# PROBLEM STATEMENT:
Write out every line exactly, from the first line of the records below through the line that contains "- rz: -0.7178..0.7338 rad".

** DATA TO USE follows **

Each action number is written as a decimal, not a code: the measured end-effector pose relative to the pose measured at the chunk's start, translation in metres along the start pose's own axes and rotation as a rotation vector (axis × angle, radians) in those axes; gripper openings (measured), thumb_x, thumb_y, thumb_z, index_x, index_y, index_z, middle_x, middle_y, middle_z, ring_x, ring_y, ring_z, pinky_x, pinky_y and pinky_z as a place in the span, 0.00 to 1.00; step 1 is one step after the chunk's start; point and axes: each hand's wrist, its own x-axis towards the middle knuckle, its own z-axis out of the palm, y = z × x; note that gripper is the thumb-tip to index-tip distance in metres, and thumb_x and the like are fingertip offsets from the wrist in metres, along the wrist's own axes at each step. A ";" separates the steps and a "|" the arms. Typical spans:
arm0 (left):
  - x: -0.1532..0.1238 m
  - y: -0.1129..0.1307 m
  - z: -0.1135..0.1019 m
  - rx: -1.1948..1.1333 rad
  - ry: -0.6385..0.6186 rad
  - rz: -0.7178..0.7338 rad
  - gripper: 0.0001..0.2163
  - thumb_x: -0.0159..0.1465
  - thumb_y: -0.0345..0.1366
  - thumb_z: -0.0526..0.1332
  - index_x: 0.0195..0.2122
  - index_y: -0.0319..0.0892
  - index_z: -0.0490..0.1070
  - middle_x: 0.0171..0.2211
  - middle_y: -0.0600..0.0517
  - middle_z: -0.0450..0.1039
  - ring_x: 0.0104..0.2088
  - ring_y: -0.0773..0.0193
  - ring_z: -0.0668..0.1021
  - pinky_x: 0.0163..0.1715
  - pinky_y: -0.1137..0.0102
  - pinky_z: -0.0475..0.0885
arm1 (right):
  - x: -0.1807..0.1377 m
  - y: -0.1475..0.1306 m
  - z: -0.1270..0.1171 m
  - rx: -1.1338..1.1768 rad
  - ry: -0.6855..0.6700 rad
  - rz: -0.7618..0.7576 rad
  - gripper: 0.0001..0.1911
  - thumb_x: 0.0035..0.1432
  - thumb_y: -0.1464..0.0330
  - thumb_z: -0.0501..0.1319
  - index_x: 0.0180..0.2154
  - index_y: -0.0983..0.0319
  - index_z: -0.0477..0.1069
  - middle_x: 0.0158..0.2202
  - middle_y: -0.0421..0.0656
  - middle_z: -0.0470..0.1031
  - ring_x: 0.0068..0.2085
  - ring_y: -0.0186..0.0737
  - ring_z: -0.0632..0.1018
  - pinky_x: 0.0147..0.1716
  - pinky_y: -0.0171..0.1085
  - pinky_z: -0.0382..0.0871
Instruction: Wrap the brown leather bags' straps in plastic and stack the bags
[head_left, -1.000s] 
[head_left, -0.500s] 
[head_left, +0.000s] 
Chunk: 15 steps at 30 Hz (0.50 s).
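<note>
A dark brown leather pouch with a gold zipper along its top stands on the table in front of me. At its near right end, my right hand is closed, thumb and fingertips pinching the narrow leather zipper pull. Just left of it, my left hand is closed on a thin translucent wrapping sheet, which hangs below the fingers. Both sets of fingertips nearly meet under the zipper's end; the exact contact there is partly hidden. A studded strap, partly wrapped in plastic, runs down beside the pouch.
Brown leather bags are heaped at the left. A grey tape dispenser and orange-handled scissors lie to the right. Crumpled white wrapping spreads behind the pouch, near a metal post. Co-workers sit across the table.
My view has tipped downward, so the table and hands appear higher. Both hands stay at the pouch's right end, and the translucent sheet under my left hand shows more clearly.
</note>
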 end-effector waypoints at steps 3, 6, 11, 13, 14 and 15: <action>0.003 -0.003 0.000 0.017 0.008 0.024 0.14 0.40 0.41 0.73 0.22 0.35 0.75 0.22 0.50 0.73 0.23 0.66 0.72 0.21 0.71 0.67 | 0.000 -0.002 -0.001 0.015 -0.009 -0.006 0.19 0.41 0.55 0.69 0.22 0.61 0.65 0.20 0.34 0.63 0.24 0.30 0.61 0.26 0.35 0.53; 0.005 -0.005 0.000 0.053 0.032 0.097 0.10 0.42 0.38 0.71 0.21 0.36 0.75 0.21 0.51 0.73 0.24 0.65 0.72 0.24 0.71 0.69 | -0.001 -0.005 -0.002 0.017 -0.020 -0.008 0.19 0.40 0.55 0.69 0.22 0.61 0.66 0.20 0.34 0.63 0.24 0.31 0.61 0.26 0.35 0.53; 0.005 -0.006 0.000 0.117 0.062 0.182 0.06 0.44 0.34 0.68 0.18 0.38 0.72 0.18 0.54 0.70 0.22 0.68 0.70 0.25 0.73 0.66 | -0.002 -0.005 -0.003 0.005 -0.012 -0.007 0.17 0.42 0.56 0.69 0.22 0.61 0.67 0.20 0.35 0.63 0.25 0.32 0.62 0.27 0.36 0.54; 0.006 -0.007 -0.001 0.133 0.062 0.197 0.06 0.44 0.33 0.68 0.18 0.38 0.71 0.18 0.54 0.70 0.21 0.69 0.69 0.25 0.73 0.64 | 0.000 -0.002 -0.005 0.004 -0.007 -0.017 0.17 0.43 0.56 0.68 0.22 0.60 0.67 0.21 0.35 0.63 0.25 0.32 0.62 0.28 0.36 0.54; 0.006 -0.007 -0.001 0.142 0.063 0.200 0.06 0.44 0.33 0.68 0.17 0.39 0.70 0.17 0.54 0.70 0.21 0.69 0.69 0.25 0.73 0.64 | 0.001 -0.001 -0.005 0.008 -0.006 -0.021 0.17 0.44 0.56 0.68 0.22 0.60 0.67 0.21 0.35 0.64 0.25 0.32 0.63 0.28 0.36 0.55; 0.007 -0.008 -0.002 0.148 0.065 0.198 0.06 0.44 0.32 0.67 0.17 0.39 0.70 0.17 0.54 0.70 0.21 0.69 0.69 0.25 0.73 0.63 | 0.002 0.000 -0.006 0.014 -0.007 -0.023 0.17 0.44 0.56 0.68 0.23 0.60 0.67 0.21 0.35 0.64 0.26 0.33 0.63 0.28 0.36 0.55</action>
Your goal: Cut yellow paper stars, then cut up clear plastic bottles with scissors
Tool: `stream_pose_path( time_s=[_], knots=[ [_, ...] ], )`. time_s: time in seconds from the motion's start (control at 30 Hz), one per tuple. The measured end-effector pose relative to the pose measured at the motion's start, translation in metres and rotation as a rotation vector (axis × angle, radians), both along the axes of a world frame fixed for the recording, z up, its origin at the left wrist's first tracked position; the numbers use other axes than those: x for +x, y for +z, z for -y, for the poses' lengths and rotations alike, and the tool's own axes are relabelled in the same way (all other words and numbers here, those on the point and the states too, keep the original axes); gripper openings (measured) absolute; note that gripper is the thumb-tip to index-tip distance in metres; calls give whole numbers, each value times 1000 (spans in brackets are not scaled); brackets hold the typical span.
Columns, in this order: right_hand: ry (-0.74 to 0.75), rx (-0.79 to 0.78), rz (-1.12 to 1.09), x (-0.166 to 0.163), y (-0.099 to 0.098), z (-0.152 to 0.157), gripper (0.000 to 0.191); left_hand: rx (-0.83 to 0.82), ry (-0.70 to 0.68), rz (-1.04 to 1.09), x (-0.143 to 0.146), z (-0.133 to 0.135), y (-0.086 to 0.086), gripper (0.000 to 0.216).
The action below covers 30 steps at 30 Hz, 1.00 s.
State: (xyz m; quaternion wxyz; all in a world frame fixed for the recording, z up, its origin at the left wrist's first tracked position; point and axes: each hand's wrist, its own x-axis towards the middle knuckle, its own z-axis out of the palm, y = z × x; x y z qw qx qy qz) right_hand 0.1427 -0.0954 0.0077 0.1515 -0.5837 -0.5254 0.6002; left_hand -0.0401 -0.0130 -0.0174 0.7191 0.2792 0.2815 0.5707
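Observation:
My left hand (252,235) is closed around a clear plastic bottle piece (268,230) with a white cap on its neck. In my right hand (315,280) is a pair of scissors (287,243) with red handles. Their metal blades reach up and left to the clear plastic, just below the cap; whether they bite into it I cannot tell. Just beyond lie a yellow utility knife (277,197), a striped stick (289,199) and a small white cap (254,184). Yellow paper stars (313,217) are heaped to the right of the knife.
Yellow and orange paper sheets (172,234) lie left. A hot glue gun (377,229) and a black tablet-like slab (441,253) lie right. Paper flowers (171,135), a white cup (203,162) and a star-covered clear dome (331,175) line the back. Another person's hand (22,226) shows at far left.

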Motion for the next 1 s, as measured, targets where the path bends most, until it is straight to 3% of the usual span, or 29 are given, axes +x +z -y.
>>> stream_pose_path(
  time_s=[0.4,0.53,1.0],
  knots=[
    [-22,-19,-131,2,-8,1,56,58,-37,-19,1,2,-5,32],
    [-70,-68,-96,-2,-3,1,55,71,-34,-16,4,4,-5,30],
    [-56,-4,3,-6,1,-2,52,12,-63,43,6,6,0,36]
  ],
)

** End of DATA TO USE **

# REPLY:
Each action number is written as a decimal, not a code: the measured end-effector pose relative to the pose measured at the chunk's start, translation in metres along the start pose's own axes and rotation as a rotation vector (axis × angle, radians) in those axes; gripper openings (measured), thumb_x, thumb_y, thumb_z, index_x, index_y, index_z, middle_x, middle_y, middle_z, ring_x, ring_y, ring_z, pinky_x, pinky_y and pinky_z as a place in the span, 0.00 to 1.00; step 1 is one step after the chunk's start; point and axes: each hand's wrist, its own x-axis towards the middle knuckle, its own z-axis out of the palm, y = z × x; note that gripper is the thumb-tip to index-tip distance in metres, and thumb_x and the like are fingertip offsets from the wrist in metres, along the wrist's own axes at each step. A ";" separates the steps and a "|" the arms. Typical spans:
arm0 (left):
  - x: -0.1532..0.1238 m
  - y: -0.1129..0.1307 m
  - z: -0.1135..0.1019 m
  - rx: -1.1948..1.1333 rad
  - ry: -0.6385..0.6186 rad
  - rz: -0.7178..0.7338 rad

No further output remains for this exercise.